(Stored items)
···

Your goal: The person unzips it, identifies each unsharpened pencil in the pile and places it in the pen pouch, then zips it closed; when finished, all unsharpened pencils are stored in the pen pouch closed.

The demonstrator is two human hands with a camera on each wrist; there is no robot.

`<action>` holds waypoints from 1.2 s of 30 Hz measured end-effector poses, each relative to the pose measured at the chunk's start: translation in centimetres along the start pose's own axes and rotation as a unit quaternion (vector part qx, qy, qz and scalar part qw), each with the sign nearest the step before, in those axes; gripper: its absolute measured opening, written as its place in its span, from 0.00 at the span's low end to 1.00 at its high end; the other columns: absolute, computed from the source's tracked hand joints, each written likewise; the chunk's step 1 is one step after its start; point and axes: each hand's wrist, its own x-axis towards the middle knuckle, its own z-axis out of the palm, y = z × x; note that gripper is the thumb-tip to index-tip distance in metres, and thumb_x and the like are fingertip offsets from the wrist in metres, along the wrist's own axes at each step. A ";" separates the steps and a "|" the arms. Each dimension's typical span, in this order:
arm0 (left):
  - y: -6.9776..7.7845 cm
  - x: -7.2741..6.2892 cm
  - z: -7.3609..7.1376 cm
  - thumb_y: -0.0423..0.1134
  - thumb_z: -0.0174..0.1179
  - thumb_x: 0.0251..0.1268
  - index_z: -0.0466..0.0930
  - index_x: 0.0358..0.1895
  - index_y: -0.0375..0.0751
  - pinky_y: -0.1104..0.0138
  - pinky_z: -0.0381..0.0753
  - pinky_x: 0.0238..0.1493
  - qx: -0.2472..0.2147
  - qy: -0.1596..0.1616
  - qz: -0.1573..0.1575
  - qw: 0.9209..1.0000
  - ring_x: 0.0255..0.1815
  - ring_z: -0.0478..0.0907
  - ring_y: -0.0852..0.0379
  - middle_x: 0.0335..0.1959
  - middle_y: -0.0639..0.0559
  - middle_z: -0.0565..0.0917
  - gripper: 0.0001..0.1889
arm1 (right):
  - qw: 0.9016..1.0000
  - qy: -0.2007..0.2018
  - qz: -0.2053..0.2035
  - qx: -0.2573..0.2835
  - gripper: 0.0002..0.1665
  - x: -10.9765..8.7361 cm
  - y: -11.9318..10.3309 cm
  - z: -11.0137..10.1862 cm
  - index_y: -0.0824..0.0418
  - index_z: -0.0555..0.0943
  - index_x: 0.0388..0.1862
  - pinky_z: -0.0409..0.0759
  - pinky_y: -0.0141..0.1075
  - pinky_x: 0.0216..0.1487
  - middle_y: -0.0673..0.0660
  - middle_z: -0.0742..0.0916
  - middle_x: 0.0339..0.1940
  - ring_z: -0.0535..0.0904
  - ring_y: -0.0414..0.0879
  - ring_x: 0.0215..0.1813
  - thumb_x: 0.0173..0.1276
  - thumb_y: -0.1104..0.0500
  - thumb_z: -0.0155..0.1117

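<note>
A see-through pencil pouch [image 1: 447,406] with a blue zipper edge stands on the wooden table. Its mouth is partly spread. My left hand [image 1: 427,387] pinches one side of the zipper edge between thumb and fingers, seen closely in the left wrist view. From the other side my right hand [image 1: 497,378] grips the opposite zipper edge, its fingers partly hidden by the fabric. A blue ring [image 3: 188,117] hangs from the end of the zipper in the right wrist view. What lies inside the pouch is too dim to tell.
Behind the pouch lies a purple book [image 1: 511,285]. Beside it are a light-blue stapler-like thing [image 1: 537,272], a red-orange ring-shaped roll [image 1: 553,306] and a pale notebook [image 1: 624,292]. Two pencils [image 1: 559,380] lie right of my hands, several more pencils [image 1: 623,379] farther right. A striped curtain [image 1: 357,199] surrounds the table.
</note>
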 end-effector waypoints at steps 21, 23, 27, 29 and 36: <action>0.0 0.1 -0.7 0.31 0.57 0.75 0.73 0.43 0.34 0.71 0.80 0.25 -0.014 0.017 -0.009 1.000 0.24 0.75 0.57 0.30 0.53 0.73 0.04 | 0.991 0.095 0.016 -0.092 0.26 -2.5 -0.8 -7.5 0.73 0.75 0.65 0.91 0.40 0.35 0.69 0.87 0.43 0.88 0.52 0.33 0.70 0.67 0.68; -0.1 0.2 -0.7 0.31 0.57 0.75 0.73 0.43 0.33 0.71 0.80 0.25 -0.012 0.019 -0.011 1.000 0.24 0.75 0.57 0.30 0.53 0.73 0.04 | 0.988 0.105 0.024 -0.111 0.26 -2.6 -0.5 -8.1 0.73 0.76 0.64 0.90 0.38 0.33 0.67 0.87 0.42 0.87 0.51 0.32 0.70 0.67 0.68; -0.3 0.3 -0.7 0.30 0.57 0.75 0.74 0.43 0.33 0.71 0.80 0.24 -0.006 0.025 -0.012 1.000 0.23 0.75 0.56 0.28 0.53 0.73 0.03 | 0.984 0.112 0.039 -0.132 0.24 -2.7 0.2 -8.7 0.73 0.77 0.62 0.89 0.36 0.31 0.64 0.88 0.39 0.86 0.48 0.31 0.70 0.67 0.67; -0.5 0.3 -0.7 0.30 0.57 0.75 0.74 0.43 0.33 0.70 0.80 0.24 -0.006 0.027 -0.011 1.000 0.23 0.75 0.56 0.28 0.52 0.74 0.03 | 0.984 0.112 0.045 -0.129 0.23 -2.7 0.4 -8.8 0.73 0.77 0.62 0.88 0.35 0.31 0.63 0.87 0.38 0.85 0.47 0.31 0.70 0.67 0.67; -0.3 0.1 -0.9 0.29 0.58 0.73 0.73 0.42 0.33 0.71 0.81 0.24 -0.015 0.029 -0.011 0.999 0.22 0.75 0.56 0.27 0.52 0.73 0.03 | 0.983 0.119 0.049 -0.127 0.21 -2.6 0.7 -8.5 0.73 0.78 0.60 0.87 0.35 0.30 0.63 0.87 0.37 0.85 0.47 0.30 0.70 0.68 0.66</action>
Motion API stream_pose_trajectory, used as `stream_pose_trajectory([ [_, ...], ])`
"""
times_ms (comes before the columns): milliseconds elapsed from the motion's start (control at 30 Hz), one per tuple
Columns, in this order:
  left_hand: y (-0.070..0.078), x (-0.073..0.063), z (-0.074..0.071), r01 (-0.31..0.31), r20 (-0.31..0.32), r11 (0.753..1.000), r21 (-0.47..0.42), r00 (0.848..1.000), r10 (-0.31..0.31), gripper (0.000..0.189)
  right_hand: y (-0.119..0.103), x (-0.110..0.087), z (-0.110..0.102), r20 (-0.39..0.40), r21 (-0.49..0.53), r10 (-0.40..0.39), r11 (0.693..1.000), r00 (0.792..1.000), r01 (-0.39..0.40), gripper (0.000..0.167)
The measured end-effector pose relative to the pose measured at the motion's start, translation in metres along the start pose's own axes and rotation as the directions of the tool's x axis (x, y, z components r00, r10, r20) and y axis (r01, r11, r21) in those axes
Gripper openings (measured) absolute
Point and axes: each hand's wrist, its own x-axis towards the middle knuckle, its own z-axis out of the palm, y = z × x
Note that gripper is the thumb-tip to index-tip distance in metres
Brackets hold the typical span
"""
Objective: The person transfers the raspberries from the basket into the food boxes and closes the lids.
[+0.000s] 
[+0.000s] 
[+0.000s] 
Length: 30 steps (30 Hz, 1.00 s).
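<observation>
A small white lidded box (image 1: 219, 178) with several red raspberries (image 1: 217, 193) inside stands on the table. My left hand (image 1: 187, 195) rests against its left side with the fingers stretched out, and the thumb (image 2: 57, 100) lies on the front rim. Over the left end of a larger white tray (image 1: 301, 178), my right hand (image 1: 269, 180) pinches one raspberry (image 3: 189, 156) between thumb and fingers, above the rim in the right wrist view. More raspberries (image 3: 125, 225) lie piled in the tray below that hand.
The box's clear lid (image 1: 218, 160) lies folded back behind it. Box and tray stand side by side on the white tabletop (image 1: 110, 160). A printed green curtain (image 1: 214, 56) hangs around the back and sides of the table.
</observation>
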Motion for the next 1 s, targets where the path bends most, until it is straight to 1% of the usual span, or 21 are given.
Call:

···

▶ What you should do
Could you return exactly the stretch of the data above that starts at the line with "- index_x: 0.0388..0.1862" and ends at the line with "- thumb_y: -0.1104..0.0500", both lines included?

▶ Output
  - index_x: 0.0388..0.1862
  - pinky_z: -0.0409..0.0759
  - pinky_y: -0.0141..0.1075
  - pinky_x: 0.0216..0.1487
  - middle_y: -0.0673..0.0660
  - middle_z: -0.0742..0.0916
  - middle_x: 0.0339..0.1940
  - ring_z: -0.0535..0.0904
  - ring_y: -0.0414..0.0879
  - ring_x: 0.0215..0.1813
  - thumb_x: 0.0173..0.1276
  - thumb_y: -0.1104..0.0500

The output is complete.